A Unix timestamp is the count of seconds since 1970-01-01T00:00:00 UTC, ignoring leap seconds. The reference point is defined by IEEE Std 1003.1 (POSIX) and is shared by Linux, macOS, BSDs, and most server runtimes.

Seconds or milliseconds: how do I tell?

Look at the digit count. Ten-digit integers cover roughly 2001 through 2286 in seconds. Thirteen-digit integers cover the same range in milliseconds. The auto-detect rule on this page treats anything with thirteen or more digits as milliseconds.

Why is the output in UTC?

The Unix epoch is defined in UTC, so the unambiguous canonical form of a converted timestamp is also UTC. To see the same instant in a named region, run the ISO string through the timezone converter.

Are negative timestamps valid?

Yes. Negative values represent instants before 1970-01-01. ECMAScript Date supports the full range from roughly 271821 BC to 275760 AD, so any practical pre-epoch value resolves correctly.

Does this handle the Year 2038 rollover?

The converter itself does not truncate at 2147483647. JavaScript numbers are 64-bit, so 2038 and beyond render fine. If your source system stores epoch seconds in a signed 32-bit column, you must widen the column or migrate to a 64-bit type before the rollover.

Why does my ISO output end with "Z"?

The trailing Z is the RFC 3339 abbreviation for "Zulu time", which is identical to UTC offset +00:00. Many parsers accept "Z" and "+00:00" interchangeably.

How do I convert many timestamps at once?
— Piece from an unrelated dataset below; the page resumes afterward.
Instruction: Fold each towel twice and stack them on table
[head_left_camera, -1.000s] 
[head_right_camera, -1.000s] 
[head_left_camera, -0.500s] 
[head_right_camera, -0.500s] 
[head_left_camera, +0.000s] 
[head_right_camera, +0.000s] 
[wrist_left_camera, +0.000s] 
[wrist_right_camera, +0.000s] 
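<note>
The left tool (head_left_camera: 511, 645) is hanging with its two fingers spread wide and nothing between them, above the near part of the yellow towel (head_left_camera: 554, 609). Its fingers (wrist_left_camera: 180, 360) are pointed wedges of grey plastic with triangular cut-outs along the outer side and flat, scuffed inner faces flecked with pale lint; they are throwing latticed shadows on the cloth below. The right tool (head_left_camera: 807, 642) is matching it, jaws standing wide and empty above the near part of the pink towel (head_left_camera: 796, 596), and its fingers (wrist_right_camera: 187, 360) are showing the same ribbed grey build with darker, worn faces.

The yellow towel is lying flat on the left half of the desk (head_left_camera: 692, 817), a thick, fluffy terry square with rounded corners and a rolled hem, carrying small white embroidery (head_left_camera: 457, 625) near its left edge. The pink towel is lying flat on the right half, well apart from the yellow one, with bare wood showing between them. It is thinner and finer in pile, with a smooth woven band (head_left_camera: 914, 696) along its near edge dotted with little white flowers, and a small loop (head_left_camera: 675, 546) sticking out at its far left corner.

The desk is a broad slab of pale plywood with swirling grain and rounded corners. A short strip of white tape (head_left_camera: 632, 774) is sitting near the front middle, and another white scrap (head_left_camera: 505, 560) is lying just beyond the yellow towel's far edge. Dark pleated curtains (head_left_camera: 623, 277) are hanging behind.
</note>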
Use the bulk converter to paste a column of values and receive a column of ISO strings. The single-value form on this page is faster for one-off lookups during debugging.

Glossary

Unix epoch
The reference instant 1970-01-01T00:00:00Z from which Unix timestamps are counted. Defined in IEEE Std 1003.1.
ISO 8601
The international standard for representing dates and times as strings, e.g. 2024-01-01T00:00:00.000Z.
RFC 3339
An IETF profile of ISO 8601 used by most internet protocols. Output from this converter conforms to RFC 3339.
Epoch seconds
A timestamp expressed in whole or fractional seconds since the Unix epoch. Common in Postgres, JWT, and shell scripts.
Epoch milliseconds
A timestamp expressed in milliseconds since the Unix epoch. Common in JavaScript Date.now(), Java, AWS, and Stripe APIs.
Year 2038 problem
The overflow point for signed 32-bit Unix-second counters: 2038-01-19T03:14:07Z. Affects legacy filesystems, embedded devices, and old C code.